■ Task brief
Write out the stretch of lines below that begins at the line with "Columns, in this" and ends at the line with "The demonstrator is", including both, exactly as given and nothing more.

+ + + + +

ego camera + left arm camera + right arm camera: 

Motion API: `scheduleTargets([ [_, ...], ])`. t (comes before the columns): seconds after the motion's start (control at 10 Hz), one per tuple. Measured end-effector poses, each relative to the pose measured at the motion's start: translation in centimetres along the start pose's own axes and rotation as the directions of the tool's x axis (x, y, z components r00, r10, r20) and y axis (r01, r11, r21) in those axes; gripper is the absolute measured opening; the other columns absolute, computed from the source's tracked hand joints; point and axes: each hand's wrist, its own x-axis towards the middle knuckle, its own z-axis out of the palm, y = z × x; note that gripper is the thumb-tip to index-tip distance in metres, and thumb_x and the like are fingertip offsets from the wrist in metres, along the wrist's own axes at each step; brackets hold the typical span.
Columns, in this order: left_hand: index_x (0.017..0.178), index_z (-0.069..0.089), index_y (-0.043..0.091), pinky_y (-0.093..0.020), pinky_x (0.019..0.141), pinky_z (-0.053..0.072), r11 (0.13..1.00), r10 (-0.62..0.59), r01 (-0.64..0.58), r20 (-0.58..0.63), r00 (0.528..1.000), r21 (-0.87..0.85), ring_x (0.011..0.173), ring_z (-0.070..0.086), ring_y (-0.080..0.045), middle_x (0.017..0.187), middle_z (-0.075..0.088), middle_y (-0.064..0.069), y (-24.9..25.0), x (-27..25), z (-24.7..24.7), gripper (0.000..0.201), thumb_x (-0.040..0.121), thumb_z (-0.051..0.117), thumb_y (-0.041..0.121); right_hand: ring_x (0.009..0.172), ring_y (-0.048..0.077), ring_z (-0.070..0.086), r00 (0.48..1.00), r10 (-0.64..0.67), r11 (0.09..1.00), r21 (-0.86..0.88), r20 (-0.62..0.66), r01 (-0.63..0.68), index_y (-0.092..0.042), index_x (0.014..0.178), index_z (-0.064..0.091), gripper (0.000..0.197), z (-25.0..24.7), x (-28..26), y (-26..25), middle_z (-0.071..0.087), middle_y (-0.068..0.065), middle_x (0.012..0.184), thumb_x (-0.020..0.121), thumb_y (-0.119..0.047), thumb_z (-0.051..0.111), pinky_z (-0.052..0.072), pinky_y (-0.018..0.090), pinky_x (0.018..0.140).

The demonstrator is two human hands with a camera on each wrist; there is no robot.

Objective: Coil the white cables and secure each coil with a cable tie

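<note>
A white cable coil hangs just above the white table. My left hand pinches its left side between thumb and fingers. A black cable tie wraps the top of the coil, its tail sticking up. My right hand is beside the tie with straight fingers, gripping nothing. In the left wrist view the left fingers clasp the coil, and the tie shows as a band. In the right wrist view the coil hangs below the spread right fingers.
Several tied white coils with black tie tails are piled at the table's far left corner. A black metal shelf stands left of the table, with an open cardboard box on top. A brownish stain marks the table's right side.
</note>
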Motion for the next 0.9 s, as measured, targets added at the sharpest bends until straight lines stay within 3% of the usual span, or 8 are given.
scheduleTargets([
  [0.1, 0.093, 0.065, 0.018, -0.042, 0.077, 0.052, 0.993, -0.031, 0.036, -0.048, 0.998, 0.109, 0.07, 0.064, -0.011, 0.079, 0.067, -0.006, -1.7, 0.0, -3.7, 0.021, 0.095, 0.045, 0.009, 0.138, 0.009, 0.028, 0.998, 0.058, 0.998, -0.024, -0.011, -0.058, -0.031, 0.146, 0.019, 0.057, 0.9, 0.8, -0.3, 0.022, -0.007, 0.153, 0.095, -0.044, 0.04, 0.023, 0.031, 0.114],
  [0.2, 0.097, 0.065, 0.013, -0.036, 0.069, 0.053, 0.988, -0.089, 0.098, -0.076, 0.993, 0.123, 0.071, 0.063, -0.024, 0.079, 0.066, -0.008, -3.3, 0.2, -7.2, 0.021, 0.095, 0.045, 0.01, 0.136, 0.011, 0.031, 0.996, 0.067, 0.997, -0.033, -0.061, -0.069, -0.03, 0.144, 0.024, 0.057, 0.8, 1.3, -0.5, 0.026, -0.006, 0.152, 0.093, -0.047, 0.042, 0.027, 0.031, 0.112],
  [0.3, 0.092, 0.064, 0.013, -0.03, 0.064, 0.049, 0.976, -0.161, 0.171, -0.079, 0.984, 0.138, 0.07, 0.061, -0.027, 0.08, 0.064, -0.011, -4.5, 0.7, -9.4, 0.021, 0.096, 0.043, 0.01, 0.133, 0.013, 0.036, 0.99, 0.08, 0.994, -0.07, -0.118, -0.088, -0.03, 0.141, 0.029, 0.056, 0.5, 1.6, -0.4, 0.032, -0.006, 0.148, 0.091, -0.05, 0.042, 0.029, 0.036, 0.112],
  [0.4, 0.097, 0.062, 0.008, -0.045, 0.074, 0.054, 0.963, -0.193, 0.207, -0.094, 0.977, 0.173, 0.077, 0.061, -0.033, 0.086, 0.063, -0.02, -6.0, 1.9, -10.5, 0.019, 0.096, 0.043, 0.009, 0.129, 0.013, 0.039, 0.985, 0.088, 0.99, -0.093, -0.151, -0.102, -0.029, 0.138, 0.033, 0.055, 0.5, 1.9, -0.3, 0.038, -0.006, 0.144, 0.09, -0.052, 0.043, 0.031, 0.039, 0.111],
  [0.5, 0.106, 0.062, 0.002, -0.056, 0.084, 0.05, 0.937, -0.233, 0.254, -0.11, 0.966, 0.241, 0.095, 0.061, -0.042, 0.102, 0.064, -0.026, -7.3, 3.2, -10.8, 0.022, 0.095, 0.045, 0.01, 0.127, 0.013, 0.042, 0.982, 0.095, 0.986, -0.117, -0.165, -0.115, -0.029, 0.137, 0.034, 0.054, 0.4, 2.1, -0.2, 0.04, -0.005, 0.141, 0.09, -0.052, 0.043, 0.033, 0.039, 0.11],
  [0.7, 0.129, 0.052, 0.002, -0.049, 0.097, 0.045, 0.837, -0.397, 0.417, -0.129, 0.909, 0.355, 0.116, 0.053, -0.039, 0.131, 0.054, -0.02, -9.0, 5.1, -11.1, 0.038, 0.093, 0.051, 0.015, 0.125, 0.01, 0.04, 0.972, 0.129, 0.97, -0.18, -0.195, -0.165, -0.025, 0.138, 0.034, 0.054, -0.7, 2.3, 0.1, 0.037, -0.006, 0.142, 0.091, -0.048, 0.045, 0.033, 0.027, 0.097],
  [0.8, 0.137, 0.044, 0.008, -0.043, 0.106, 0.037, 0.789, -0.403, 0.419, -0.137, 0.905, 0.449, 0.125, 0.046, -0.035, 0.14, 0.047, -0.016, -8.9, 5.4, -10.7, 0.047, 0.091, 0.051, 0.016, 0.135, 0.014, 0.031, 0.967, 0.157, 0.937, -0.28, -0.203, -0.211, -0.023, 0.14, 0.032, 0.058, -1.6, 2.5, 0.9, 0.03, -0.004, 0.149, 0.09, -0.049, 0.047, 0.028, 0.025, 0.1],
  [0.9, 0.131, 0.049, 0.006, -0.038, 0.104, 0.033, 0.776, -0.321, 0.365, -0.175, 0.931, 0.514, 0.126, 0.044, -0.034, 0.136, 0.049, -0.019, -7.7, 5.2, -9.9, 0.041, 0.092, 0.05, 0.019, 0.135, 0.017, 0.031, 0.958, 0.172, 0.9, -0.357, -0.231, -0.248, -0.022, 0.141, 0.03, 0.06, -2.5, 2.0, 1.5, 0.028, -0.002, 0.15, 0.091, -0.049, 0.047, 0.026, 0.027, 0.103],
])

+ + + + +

■ Exercise output
Columns, in this order: left_hand: index_x (0.017..0.178), index_z (-0.069..0.089), index_y (-0.043..0.091), pinky_y (-0.093..0.020), pinky_x (0.019..0.141), pinky_z (-0.053..0.072), r11 (0.13..1.00), r10 (-0.62..0.59), r01 (-0.64..0.58), r20 (-0.58..0.63), r00 (0.528..1.000), r21 (-0.87..0.85), ring_x (0.011..0.173), ring_z (-0.070..0.086), ring_y (-0.080..0.045), middle_x (0.017..0.187), middle_z (-0.075..0.088), middle_y (-0.064..0.069), y (-24.9..25.0), x (-27..25), z (-24.7..24.7), gripper (0.000..0.201), thumb_x (-0.040..0.121), thumb_z (-0.051..0.117), thumb_y (-0.041..0.121); right_hand: ring_x (0.009..0.172), ring_y (-0.048..0.077), ring_z (-0.070..0.086), r00 (0.48..1.00), r10 (-0.64..0.67), r11 (0.09..1.00), r21 (-0.86..0.88), r20 (-0.62..0.66), r01 (-0.63..0.68), index_y (-0.092..0.042), index_x (0.014..0.178), index_z (-0.064..0.091), gripper (0.000..0.197), z (-25.0..24.7), x (-28..26), y (-26..25), middle_z (-0.071..0.087), middle_y (-0.068..0.065), middle_x (0.012..0.184), thumb_x (-0.020..0.121), thumb_y (-0.119..0.047), thumb_z (-0.051..0.111), pinky_z (-0.052..0.072), pinky_y (-0.018..0.090), pinky_x (0.018..0.140).

The demonstrator is two human hands with a camera on each wrist; there is no robot.

That completes the answer, and no more is expected.